━━━ PROVIDED INFORMATION

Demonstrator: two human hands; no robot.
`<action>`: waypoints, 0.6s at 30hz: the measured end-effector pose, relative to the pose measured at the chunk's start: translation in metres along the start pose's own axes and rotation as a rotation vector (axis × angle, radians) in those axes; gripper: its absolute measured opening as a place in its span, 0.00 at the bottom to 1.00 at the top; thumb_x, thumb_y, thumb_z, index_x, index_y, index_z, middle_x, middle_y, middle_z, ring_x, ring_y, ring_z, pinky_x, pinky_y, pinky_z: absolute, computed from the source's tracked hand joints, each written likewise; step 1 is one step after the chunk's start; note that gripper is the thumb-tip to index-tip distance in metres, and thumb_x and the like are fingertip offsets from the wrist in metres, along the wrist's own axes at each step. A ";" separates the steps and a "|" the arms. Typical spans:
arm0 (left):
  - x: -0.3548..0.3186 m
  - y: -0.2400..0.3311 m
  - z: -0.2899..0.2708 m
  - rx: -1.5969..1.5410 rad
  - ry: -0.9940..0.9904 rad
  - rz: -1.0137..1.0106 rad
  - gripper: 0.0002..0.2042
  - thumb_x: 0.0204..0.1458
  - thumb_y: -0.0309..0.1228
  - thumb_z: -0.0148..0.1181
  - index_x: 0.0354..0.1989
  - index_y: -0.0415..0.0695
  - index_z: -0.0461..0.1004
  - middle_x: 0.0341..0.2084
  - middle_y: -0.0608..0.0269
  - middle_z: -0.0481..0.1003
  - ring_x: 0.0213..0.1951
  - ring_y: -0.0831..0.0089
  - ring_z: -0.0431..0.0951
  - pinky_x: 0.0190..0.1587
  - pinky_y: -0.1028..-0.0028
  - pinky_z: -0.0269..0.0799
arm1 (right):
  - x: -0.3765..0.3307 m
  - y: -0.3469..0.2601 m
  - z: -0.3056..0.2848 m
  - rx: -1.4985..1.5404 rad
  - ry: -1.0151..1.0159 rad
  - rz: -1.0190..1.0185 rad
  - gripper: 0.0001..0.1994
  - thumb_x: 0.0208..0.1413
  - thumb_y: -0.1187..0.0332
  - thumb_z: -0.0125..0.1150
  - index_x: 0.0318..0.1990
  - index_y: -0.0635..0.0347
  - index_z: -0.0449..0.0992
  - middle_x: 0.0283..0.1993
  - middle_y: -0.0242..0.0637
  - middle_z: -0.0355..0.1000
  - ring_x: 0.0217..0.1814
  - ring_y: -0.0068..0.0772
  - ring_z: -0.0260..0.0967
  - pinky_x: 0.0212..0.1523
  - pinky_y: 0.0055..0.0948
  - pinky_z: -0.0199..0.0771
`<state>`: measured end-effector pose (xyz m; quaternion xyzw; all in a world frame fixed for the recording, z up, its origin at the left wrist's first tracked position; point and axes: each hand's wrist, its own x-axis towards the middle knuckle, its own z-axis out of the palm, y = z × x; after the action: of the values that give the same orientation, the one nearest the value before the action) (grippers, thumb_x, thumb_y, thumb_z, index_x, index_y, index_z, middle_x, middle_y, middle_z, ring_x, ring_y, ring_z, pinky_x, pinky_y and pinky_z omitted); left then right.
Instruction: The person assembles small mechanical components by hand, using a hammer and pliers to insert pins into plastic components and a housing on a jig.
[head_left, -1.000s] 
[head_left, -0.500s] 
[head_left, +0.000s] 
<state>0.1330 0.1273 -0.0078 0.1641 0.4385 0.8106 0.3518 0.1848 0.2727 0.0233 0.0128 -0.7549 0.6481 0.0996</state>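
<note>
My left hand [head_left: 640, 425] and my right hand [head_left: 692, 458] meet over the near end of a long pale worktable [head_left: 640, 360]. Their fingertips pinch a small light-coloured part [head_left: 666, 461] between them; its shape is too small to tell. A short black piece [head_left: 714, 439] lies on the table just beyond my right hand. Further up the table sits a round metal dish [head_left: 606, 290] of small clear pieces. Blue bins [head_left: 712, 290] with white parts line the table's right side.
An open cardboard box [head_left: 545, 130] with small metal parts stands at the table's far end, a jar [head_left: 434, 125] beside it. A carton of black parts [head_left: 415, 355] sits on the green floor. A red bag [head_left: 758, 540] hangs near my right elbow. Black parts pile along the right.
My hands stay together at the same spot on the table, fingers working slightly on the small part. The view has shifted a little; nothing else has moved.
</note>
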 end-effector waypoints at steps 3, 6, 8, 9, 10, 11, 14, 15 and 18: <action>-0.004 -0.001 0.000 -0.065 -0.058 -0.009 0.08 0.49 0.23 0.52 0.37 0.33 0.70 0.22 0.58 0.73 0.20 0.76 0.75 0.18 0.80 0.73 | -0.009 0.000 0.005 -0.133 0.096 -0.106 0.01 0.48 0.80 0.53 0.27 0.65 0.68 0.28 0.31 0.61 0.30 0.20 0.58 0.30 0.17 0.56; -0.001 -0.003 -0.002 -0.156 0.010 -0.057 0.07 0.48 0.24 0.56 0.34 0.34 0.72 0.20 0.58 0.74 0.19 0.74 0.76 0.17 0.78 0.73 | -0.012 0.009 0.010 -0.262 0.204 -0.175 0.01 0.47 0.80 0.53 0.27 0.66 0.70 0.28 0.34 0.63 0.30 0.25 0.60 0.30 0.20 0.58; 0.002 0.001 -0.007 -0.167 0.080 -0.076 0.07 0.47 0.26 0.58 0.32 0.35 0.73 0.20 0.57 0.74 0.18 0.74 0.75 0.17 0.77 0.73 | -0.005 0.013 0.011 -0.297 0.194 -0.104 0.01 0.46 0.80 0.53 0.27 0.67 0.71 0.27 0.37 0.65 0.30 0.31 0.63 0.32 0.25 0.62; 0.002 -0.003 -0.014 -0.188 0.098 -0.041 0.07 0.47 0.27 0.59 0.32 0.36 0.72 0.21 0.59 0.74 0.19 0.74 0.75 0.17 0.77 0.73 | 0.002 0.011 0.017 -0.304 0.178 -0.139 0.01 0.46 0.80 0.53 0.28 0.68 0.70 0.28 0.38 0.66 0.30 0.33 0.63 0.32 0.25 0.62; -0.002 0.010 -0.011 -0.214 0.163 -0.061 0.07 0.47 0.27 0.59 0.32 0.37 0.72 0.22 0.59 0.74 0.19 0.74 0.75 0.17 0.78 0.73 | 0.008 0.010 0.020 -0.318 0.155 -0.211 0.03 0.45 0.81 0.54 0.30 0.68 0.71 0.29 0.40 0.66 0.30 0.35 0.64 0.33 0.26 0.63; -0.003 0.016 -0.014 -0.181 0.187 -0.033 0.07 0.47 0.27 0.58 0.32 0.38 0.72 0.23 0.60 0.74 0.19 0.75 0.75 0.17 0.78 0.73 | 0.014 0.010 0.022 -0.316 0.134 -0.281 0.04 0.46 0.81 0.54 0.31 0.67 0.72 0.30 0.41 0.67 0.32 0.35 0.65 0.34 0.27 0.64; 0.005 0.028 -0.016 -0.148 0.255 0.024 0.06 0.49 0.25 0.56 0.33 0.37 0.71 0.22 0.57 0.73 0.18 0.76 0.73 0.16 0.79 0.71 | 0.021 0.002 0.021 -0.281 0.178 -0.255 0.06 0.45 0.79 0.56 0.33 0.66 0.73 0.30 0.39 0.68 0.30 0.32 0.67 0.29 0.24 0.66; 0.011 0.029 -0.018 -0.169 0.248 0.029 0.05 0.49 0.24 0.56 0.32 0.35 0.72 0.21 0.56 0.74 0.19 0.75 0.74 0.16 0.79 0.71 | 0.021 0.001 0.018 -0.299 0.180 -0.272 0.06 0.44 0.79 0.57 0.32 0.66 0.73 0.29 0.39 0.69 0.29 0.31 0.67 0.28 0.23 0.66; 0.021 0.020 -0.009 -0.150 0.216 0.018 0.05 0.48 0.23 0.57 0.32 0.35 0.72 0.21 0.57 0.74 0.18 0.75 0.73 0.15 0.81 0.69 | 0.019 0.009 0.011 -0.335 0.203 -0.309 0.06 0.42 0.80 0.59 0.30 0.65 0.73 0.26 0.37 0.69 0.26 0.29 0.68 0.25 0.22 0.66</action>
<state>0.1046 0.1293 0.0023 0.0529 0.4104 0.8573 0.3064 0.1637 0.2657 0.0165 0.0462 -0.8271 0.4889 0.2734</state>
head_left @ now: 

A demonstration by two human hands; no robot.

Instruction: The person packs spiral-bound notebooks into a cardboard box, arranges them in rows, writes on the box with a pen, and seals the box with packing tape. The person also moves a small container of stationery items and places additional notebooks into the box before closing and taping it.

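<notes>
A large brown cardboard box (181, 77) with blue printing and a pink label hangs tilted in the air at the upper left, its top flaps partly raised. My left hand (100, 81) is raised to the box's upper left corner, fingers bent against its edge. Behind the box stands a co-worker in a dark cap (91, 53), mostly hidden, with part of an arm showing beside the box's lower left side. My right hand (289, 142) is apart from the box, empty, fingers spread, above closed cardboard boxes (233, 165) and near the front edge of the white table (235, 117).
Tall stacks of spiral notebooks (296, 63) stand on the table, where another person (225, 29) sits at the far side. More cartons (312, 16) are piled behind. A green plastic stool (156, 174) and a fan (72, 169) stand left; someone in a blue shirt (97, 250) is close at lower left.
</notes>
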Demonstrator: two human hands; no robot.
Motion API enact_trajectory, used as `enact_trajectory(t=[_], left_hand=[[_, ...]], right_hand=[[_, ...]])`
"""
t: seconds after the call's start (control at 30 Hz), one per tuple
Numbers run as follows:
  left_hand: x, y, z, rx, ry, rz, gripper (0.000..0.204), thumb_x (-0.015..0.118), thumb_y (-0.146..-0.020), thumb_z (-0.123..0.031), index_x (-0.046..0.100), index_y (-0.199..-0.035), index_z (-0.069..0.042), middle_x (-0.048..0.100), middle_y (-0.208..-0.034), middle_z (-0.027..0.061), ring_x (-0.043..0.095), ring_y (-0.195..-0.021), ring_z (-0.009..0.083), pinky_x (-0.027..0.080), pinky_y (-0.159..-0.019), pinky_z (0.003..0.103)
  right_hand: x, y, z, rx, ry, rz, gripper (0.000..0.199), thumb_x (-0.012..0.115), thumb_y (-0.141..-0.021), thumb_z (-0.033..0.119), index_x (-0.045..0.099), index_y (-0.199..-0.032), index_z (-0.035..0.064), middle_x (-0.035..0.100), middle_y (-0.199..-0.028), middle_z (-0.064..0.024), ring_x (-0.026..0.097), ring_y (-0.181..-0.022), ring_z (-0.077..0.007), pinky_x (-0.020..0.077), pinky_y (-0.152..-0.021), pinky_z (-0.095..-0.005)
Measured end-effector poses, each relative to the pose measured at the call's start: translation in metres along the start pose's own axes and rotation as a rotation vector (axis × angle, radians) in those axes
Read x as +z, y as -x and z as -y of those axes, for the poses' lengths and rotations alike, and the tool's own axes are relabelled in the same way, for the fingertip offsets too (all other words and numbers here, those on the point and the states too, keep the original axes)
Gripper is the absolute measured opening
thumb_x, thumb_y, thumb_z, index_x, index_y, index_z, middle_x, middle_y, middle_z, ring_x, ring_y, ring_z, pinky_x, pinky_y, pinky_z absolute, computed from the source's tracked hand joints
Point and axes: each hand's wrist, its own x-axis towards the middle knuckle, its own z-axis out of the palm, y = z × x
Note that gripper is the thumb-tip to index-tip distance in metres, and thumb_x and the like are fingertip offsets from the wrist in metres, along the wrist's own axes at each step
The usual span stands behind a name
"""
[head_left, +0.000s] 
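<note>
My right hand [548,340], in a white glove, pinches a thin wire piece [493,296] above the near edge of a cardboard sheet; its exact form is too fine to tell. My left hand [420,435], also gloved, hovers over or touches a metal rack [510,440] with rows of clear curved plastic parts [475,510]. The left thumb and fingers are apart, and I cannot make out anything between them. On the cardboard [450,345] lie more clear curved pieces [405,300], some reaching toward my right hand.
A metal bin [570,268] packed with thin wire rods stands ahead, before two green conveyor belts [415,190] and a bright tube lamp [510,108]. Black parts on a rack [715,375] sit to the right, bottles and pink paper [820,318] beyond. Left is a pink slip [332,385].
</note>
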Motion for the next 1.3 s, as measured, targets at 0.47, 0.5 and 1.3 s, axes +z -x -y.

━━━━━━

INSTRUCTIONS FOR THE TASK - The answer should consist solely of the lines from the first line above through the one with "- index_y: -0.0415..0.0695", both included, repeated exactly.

EXERCISE ANSWER -
Demonstrator: two human hands; no robot.
`<action>`: waypoints, 0.6s at 30hz: the measured end-effector pose, relative to the pose measured at the chunk's start: translation in metres along the start pose's own axes and rotation as a rotation vector (axis × angle, radians) in those axes; gripper: its absolute measured opening as a place in its span, 0.00 at the bottom to 1.00 at the top; thumb_x, thumb_y, thumb_z, index_x, index_y, index_z, middle_x, middle_y, middle_z, ring_x, ring_y, ring_z, pinky_x, pinky_y, pinky_z: absolute, computed from the source's tracked hand joints, each written likewise; step 1 is one step after the chunk's start; note that gripper is the thumb-tip to index-tip distance in metres, and thumb_x and the like are fingertip offsets from the wrist in metres, along the wrist's own axes at each step. A ";" separates the steps and a "|" the arms. Typical spans:
arm0 (left):
  - x: -0.3548..0.3186 m
  - y: -0.2400..0.3311 m
  - z: -0.2899..0.2708 m
  - rx: -1.5969..1.5410 rad
  - ry: -0.9940..0.9904 rad
  - rz: -1.0137..1.0106 rad
  - gripper: 0.0002..0.2042
  - thumb_x: 0.0204..0.1458
  - thumb_y: -0.0309..0.1228
  - thumb_z: -0.0148..0.1181
  - index_x: 0.0354..0.1989
  - index_y: -0.0415..0.0695

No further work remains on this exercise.